Create and Register a Custom Template

Altay Sansal

Oct 20, 2025

7 min read

Warning

Most SEG-Y files correspond to standard seismic data types or field configurations. We recommend using the built-in templates from the registry whenever possible. Create a custom template only when your file is unusual and cannot be represented by existing templates. In many cases, you can simply customize the SEG-Y header byte mapping during ingestion without defining a new template.

In this tutorial we will walk through the Template Registry and show how to:

  • Discover available templates in the registry

  • Define and register your own template

  • Build a dataset model and convert it to an Xarray Dataset using your custom template

If this is your first time with MDIO, you may want to skim the Quickstart first.

What is a Template and a Template Registry?

A template defines how an MDIO dataset is structured: names of dimensions and coordinates, the default variable name, chunking hints, and attributes to be stored. Since many seismic datasets share common structures (e.g., 3D post-stack, 2D post-stack, pre-stack CDP/shot, etc.), MDIO ships with a pre-populated template registry and APIs to fetch or register templates.

Fetching a template from it returns a copied instance you can freely customize without affecting others.

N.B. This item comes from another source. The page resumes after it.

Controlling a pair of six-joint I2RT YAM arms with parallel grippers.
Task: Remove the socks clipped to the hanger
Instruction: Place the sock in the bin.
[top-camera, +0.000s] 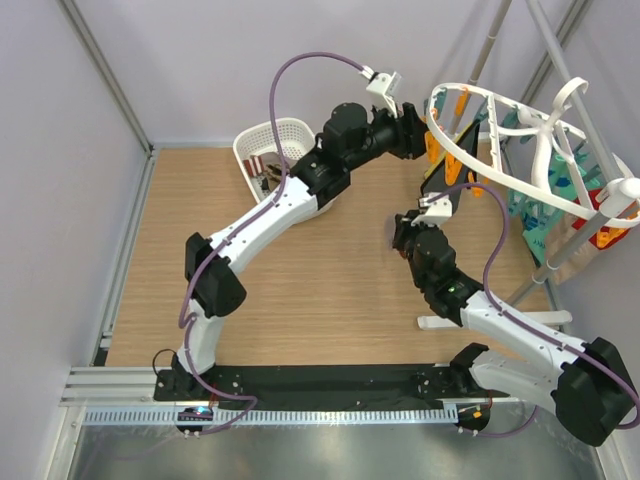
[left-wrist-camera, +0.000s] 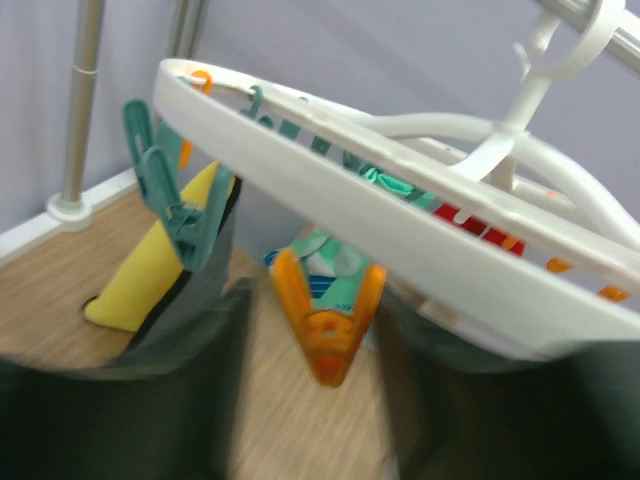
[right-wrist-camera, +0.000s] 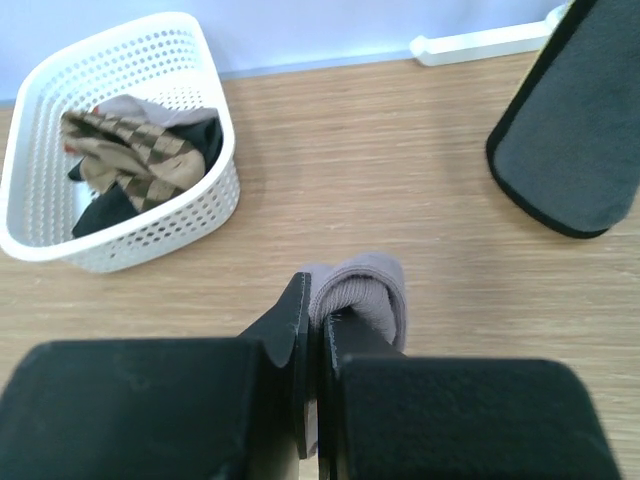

from mdio.builder.template_registry import get_template
from mdio.builder.template_registry import get_template_registry
from mdio.builder.template_registry import list_templates

registry = get_template_registry()
registry  # pretty HTML in notebooks

TemplateRegistry

Template (16) Default Var Dimensions Chunk Sizes Coords
PostStack2DDepth amplitude cdp, depth 1024×1024 cdp_x, cdp_y
PostStack2DTime amplitude cdp, time 1024×1024 cdp_x, cdp_y
PostStack3DDepth amplitude inline, crossline, depth 128×128×128 cdp_x, cdp_y
PostStack3DTime amplitude inline, crossline, time 128×128×128 cdp_x, cdp_y
PreStackCdpAngleGathers2DDepth amplitude cdp, angle, depth 16×64×1024 cdp_x, cdp_y
PreStackCdpAngleGathers2DTime amplitude cdp, angle, time 16×64×1024 cdp_x, cdp_y
PreStackCdpAngleGathers3DDepth amplitude inline, crossline, angle, depth 8×8×32×512 cdp_x, cdp_y
PreStackCdpAngleGathers3DTime amplitude inline, crossline, angle, time 8×8×32×512 cdp_x, cdp_y
PreStackCdpOffsetGathers2DDepth amplitude cdp, offset, depth 16×64×1024 cdp_x, cdp_y
PreStackCdpOffsetGathers2DTime amplitude cdp, offset, time 16×64×1024 cdp_x, cdp_y
PreStackCdpOffsetGathers3DDepth amplitude inline, crossline, offset, depth 8×8×32×512 cdp_x, cdp_y
PreStackCdpOffsetGathers3DTime amplitude inline, crossline, offset, time 8×8×32×512 cdp_x, cdp_y
PreStackCocaGathers3DDepth amplitude inline, crossline, offset, azimuth, depth 8×8×32×1×1024 cdp_x, cdp_y
PreStackCocaGathers3DTime amplitude inline, crossline, offset, azimuth, time 8×8×32×1×1024 cdp_x, cdp_y
PreStackShotGathers2DTime amplitude shot_point, channel, time 16×32×2048 source_coord_x, source_coord_y, group_coord_x, group_coord_y
PreStackShotGathers3DTime amplitude shot_point, cable, channel, time 8×1×128×2048 source_coord_x, source_coord_y, group_coord_x, group_coord_y, gun

We can list all registered templates and get a list as well.

list_templates()
['PostStack2DTime',
 'PostStack2DDepth',
 'PostStack3DTime',
 'PostStack3DDepth',
 'PreStackCdpOffsetGathers3DTime',
 'PreStackCdpOffsetGathers2DTime',
 'PreStackCdpAngleGathers3DTime',
 'PreStackCdpAngleGathers2DTime',
 'PreStackCdpOffsetGathers3DDepth',
 'PreStackCdpOffsetGathers2DDepth',
 'PreStackCdpAngleGathers3DDepth',
 'PreStackCdpAngleGathers2DDepth',
 'PreStackCocaGathers3DTime',
 'PreStackCocaGathers3DDepth',
 'PreStackShotGathers2DTime',
 'PreStackShotGathers3DTime']

Defining a Minimal Custom Template

To define a custom template, subclass AbstractDatasetTemplate and set:

  • _name: a public name for the template

  • _dim_names: names for each axis of your data variable (the last axis is the trace/time or trace/depth axis)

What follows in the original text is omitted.